Olympique Marsylia ma zamiar sprowadzić przed sezonem kilku nowych zawodników, którzy pomogą zespołowi obronić tytuł oraz powalczyć w rozgrywkach Ligi Mistrzów. Jest trzech poważnych kandydatów nadających się na wzmocnienia. Nie do końca wiadomo także, czy wszyscy ważni gracze pozostaną na Stade Velodrome.
Wzrośnie siła ognia?
Didier Deschamps ma zamiar zdecydowanie wzmocnić siłę ataku marsylczyków. Zawodnicy, o których się ostatnio mówi we francuskiej prasie, są naprawdę ciekawi. Cel numer jeden to ściągniecie do siebie gracza Tuluzy, Andre-Pierre’a Gignaca, który – mimo trochę słabszego sezonu – nadal jest łakomym kąskiem na rynku transferowym. W dodatku fakt, że jedzie na mistrzostwa świata, musi robić wrażenie, co jednoznacznie pokazuje, że nie jest to gracz anonimowy i przydałby się Marsylii.
Deschamps, prócz Gignaca, ma chrapkę na skuszenie Loica Remy’ego z Nicei. Wychowankowi Lyonu również nie będzie brakowało ofert z powodu bardzo dobrego sezonu w barwach 15. zespołu Ligue 1. Strzelił on 14 goli, co dało mu pozycję piątego strzelca ligi. W dodatku przyjście Remy’ego wydaje się prawdopodobne. Zawodnik chciałby walczyć o wyższe cele niż utrzymanie czy środek tabeli.
Ostatnim zawodnikiem, który może okazać się hitem transferowym, jest bez wątpienia Sylvain Marveaux z Rennes. Skrzydłowy to prawdziwe objawienie poprzedniego sezonu. Dziesięć bramek i pięć asyst – to musi przykuć uwagę niejednego europejskiego klubu. Dodatkowo styl, w jakim to robił, również świadczy o tym, że jest to zawodnik perspektywiczny, który może w przyszłości stać się ważnym ogniwem Olympique.
Która gwiazda odejdzie?
Być może z Marsylią pożegna się któryś z czterech napastników.
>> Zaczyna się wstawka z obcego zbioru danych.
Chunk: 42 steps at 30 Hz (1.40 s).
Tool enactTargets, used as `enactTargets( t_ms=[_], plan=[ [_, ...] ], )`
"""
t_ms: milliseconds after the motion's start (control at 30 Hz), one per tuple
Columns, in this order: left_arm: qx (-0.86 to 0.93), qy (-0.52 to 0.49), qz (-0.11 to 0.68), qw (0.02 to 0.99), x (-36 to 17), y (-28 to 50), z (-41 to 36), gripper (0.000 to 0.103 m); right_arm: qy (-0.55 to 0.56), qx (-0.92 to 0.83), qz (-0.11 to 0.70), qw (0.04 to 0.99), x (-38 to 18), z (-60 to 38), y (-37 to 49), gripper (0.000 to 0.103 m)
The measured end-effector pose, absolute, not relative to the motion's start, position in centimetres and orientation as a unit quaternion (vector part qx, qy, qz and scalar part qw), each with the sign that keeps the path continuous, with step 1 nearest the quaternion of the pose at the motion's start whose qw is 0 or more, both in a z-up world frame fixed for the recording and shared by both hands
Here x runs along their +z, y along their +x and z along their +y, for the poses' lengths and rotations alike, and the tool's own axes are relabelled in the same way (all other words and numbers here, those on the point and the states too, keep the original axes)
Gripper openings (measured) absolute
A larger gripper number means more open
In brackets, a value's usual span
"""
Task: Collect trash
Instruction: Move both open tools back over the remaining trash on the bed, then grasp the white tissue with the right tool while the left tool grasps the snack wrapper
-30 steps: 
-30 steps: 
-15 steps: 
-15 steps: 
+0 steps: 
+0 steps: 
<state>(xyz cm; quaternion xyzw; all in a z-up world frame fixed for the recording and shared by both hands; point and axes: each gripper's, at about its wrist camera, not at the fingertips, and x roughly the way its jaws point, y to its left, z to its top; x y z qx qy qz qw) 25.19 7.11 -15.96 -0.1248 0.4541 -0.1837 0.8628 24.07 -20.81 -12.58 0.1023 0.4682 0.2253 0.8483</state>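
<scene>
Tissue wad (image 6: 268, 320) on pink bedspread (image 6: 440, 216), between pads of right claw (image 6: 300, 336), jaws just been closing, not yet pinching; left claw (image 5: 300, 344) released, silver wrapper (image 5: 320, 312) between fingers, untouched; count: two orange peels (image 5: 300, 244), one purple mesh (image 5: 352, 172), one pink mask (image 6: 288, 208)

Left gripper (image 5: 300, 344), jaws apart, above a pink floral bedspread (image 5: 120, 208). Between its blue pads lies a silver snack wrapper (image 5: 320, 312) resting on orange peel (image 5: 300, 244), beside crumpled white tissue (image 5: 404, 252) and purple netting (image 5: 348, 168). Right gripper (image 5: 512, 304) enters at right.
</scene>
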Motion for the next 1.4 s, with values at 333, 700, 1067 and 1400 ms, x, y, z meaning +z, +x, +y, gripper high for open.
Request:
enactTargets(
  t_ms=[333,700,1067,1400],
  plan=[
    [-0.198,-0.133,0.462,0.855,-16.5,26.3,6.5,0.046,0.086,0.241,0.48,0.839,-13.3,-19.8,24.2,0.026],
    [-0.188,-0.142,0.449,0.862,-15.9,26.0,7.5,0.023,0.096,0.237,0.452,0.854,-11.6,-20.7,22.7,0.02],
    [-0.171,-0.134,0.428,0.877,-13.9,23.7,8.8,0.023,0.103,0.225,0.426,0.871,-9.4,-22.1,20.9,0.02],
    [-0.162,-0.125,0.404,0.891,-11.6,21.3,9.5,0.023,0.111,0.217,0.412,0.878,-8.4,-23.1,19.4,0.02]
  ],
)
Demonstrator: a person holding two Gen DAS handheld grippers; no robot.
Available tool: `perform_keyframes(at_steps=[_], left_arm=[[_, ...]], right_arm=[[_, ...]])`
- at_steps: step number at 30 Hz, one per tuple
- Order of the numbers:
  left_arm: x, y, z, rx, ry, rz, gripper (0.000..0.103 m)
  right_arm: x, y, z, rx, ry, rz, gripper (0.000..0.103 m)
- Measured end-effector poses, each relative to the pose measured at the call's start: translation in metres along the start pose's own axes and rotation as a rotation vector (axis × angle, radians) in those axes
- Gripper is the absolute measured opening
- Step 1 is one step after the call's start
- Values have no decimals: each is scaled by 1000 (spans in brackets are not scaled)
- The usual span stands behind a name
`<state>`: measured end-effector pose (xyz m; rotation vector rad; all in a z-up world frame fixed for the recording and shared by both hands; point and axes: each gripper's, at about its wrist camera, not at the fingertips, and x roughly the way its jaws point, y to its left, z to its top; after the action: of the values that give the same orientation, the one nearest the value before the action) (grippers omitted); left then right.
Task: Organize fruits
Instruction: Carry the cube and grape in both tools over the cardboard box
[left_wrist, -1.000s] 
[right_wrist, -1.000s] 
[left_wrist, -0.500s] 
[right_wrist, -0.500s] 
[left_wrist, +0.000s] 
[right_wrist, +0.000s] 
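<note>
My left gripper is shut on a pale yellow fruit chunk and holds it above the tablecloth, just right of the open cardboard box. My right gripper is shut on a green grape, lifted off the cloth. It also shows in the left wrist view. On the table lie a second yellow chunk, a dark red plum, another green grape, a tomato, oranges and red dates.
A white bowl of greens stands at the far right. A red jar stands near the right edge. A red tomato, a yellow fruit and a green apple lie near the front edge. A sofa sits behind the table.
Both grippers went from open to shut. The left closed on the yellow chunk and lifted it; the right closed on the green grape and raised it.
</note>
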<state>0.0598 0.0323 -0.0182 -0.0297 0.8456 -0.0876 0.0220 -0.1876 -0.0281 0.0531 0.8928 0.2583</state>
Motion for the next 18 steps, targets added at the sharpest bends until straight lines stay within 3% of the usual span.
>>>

Pierwszy typowany przez Francefootball.fr to Hatem Ben Arfa. Utalentowany ofensywny pomocnik grał chimerycznie i choć Deschamps starał się dawać mu szansę, to nie zawsze umiał to wykorzystać. A chętnych z pewnością nie zabraknie, bo jego umiejętności techniczne, jak i indywidualne są bardzo bardzo wysokie. W ostatnim czasie mówiło się, że zainteresowany transferem piłkarza jest Paris Saint-Germain.
Pierwszy sezon dla innego napastnika – Brandao – był naprawdę świetny. Zawodnik jeszcze pod wodzą Erica Geretsa był bardzo ważnym ogniwem w układance Belga, lecz po przyjściu nowego szkoleniowca tak oczywiste to nie było. Faktem jest, że w kilku meczach Brazylijczyk pokazał klasę, jednak nie wiadomo, czy nie jest to za mało, aby pozostać na Stade Velodrome.
Transfer Fernando Morientesa uważałem latem za zły ruch Deschampsa. Wiekowy już napastnik nie grał tak jak w przeszłości, co pokazywało, że raczej nie będzie czarował na francuskich boiskach. Szkoleniowiec liczył może na dobrą współpracę zawodnika, jaka była w Monaco, jednak Hiszpan nie spełnił oczekiwań i jego odejście będzie najmniej odczuwalne.
Najważniejszą sprawą dla szefów Marsylii jest bez wątpienia zatrzymanie w zespole Mamadou Nianga. Król strzelców Ligue 1 jest gwiazdą klubu i jego brak w nowym sezonie byłby z pewnością odczuwalny. Były zawodnik Strasburga jest na liście życzeń kilku europejskich klubów i nie do końca jest pewne, czy pozostanie on w mistrzowskim teamie.